▶ _What to do_: Return only the lines running from the first line of the listing through the one with "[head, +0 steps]", unchanged.
»»
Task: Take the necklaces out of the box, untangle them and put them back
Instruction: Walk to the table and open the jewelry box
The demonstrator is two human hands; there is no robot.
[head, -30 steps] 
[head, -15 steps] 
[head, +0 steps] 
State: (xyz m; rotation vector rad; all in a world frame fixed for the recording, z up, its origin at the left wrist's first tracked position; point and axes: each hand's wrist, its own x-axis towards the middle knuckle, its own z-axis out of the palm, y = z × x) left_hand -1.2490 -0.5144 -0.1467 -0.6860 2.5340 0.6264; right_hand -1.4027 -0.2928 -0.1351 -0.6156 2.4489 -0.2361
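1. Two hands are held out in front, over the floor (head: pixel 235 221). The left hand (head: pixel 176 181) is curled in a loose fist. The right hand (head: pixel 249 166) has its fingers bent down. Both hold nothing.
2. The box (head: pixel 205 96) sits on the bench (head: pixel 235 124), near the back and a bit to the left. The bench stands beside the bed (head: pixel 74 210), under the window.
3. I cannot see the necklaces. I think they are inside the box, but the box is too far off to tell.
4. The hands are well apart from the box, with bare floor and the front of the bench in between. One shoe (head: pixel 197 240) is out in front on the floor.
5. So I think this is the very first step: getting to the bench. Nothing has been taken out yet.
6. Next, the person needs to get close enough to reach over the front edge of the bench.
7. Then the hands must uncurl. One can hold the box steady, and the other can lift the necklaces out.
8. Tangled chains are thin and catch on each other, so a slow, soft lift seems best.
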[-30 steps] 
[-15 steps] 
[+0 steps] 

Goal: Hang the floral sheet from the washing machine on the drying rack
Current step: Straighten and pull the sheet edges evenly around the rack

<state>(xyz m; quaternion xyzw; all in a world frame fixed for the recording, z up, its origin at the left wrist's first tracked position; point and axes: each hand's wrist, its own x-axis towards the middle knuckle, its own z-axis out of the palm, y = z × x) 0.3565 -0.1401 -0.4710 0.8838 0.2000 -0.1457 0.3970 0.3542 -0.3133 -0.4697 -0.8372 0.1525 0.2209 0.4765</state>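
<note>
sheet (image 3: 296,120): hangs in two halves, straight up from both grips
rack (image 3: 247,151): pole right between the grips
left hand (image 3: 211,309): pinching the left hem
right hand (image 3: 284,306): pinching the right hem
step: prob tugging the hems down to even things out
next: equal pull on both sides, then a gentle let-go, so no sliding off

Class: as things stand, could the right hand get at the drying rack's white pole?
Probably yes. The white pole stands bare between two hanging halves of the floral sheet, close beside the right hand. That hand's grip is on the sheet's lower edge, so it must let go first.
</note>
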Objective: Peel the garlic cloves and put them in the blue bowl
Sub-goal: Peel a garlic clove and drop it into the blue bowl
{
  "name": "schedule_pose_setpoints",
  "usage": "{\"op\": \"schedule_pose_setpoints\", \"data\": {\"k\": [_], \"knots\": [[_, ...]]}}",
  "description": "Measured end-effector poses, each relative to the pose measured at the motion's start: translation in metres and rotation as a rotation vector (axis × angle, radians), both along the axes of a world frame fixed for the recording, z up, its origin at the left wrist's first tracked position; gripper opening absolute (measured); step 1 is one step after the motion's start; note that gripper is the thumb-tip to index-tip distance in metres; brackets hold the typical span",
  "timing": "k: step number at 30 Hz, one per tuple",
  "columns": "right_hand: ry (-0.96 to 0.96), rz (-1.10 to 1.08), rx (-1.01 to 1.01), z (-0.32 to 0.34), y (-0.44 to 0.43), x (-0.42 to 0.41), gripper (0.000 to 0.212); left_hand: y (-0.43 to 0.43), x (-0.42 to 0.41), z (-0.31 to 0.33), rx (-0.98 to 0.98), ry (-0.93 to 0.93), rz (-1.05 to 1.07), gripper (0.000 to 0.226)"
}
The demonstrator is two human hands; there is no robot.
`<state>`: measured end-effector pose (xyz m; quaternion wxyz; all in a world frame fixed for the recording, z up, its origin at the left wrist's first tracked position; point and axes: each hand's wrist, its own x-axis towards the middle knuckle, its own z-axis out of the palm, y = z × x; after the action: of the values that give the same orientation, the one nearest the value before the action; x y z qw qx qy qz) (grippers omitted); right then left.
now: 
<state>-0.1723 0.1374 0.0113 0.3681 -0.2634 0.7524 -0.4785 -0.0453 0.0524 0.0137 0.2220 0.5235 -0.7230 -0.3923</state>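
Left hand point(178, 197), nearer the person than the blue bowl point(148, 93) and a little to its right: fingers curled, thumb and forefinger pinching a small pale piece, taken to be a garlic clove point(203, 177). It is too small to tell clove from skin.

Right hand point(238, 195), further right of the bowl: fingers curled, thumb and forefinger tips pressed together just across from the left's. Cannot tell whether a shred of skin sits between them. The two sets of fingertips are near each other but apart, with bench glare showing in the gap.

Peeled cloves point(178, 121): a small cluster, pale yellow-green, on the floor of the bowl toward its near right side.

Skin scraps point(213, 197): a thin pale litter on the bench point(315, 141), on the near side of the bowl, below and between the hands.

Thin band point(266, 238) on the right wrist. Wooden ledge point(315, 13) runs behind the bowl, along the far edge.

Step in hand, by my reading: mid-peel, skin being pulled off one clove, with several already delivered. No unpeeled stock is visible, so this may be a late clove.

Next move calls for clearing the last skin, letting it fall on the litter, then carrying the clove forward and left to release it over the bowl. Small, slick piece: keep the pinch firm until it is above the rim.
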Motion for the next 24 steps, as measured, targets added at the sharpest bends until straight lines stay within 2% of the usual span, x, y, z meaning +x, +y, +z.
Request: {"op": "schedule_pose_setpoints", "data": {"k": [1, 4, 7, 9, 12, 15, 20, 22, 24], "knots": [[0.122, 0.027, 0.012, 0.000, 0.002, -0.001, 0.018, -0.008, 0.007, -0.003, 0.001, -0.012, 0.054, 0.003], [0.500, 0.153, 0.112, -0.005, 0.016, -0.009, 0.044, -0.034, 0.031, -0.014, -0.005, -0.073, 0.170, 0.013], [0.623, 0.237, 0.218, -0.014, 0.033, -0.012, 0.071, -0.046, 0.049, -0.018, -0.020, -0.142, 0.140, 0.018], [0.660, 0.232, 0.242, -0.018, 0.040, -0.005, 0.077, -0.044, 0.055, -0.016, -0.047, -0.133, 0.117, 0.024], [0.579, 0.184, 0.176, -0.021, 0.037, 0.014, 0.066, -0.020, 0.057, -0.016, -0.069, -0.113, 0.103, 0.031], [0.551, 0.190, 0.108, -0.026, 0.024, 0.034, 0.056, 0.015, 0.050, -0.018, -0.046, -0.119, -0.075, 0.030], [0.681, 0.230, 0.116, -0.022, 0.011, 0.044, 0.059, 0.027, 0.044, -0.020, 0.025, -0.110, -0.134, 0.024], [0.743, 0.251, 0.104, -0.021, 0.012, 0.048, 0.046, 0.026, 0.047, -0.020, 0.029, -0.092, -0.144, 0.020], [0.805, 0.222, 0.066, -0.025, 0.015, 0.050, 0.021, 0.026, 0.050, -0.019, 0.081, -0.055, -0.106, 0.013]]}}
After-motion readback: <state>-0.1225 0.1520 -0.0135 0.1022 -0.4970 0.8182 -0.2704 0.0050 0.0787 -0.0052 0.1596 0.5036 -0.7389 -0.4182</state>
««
▶ _Answer to this exercise_:
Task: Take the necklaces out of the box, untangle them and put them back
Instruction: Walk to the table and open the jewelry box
The demonstrator is two human hands; there is no robot.
[head, -30 steps] 
[head, -15 steps] 
[head, +0 steps] 

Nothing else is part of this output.